_PROBLEM DETAILS:_ Nothing in the data may be omitted; output it all verbatim.

_MATERIAL SHOWN:_

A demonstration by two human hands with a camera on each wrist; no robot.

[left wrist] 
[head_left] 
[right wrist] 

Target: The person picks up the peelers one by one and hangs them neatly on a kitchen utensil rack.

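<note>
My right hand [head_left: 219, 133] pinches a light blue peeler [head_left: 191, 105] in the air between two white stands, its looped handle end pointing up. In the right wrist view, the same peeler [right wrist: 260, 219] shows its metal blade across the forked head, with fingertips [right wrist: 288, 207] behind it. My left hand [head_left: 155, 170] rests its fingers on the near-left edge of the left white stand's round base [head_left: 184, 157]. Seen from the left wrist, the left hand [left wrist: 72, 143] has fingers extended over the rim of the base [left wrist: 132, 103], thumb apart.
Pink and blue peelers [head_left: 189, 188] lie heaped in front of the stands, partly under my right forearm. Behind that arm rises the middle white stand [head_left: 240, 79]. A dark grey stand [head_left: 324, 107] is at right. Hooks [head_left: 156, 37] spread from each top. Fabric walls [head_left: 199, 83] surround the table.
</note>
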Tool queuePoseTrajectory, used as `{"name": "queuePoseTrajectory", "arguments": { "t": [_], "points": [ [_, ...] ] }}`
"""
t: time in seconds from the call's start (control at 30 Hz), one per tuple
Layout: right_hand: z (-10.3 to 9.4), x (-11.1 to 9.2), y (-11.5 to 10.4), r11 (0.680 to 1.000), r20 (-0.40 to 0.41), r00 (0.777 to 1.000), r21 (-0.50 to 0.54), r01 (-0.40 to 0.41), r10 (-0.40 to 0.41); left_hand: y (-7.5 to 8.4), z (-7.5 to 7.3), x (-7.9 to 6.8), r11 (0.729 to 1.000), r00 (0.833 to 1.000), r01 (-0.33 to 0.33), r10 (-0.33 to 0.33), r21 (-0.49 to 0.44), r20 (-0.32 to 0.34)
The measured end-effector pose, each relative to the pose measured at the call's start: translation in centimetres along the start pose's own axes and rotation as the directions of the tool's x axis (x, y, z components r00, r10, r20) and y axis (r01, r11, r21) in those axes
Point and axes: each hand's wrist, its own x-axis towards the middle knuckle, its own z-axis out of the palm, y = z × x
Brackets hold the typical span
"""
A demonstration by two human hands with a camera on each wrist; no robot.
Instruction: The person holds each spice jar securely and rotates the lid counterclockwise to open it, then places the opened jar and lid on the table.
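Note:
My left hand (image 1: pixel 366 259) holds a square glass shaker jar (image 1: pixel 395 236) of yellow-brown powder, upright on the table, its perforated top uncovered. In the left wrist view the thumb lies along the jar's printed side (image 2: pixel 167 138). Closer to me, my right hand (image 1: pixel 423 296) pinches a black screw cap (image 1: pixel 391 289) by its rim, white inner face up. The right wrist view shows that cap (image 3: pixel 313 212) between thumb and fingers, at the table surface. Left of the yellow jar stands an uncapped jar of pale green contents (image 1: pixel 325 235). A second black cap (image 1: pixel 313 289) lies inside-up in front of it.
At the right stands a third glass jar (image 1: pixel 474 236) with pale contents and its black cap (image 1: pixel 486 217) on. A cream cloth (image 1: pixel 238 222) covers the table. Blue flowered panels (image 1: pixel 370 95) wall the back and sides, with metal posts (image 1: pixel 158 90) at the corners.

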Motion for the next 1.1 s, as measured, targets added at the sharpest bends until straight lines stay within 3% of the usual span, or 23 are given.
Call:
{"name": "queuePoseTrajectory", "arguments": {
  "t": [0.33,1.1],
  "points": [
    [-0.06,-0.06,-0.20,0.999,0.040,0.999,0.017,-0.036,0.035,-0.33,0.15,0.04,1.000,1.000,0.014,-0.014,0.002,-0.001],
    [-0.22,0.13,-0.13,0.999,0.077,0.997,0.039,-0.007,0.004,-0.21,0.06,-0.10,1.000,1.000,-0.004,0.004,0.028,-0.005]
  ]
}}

_REPLY TO THE TASK:_
A demonstration by two human hands with a camera on each wrist; no robot.

[left wrist] 
[head_left] 
[right wrist] 

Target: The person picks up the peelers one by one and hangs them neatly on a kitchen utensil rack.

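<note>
My right hand [head_left: 219, 133] pinches a light blue peeler [head_left: 191, 105] in the air between two white stands, its looped handle end pointing up. In the right wrist view, the same peeler [right wrist: 260, 219] shows its metal blade across the forked head, with fingertips [right wrist: 288, 207] behind it. My left hand [head_left: 155, 170] rests its fingers on the near-left edge of the left white stand's round base [head_left: 184, 157]. Seen from the left wrist, the left hand [left wrist: 72, 143] has fingers extended over the rim of the base [left wrist: 132, 103], thumb apart.
Pink and blue peelers [head_left: 189, 188] lie heaped in front of the stands, partly under my right forearm. Behind that arm rises the middle white stand [head_left: 240, 79]. A dark grey stand [head_left: 324, 107] is at right. Hooks [head_left: 156, 37] spread from each top. Fabric walls [head_left: 199, 83] surround the table.
</note>
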Tool queuePoseTrajectory, used as `{"name": "queuePoseTrajectory", "arguments": { "t": [_], "points": [ [_, ...] ] }}`
"""
t: time in seconds from the call's start (control at 30 Hz), one per tuple
Layout: right_hand: z (-10.3 to 9.4), x (-11.1 to 9.2), y (-11.5 to 10.4), r11 (0.680 to 1.000), r20 (-0.40 to 0.41), r00 (0.777 to 1.000), r21 (-0.50 to 0.54), r01 (-0.40 to 0.41), r10 (-0.40 to 0.41); left_hand: y (-7.5 to 8.4), z (-7.5 to 7.3), x (-7.9 to 6.8), r11 (0.729 to 1.000), r00 (0.833 to 1.000), r01 (-0.33 to 0.33), r10 (-0.33 to 0.33), r21 (-0.49 to 0.44), r20 (-0.32 to 0.34)
The measured end-effector pose, each relative to the pose measured at the call's start: translation in centimetres along the start pose's own axes and rotation as the directions of the tool's x axis (x, y, z components r00, r10, r20) and y axis (r01, r11, r21) in those axes
Point and axes: each hand's wrist, its own x-axis towards the middle knuckle, its own z-axis out of the palm, y = z × x
Brackets hold the typical span
"""
A demonstration by two human hands with a camera on each wrist; no robot.
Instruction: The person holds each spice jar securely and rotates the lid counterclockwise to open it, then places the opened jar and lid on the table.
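Note:
My left hand (image 1: pixel 366 259) holds a square glass shaker jar (image 1: pixel 395 236) of yellow-brown powder, upright on the table, its perforated top uncovered. In the left wrist view the thumb lies along the jar's printed side (image 2: pixel 167 138). Closer to me, my right hand (image 1: pixel 423 296) pinches a black screw cap (image 1: pixel 391 289) by its rim, white inner face up. The right wrist view shows that cap (image 3: pixel 313 212) between thumb and fingers, at the table surface. Left of the yellow jar stands an uncapped jar of pale green contents (image 1: pixel 325 235). A second black cap (image 1: pixel 313 289) lies inside-up in front of it.
At the right stands a third glass jar (image 1: pixel 474 236) with pale contents and its black cap (image 1: pixel 486 217) on. A cream cloth (image 1: pixel 238 222) covers the table. Blue flowered panels (image 1: pixel 370 95) wall the back and sides, with metal posts (image 1: pixel 158 90) at the corners.
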
Motion for the next 1.1 s, as measured, targets added at the sharpest bends until straight lines stay within 3% of the usual span, or 23 are given.
Call:
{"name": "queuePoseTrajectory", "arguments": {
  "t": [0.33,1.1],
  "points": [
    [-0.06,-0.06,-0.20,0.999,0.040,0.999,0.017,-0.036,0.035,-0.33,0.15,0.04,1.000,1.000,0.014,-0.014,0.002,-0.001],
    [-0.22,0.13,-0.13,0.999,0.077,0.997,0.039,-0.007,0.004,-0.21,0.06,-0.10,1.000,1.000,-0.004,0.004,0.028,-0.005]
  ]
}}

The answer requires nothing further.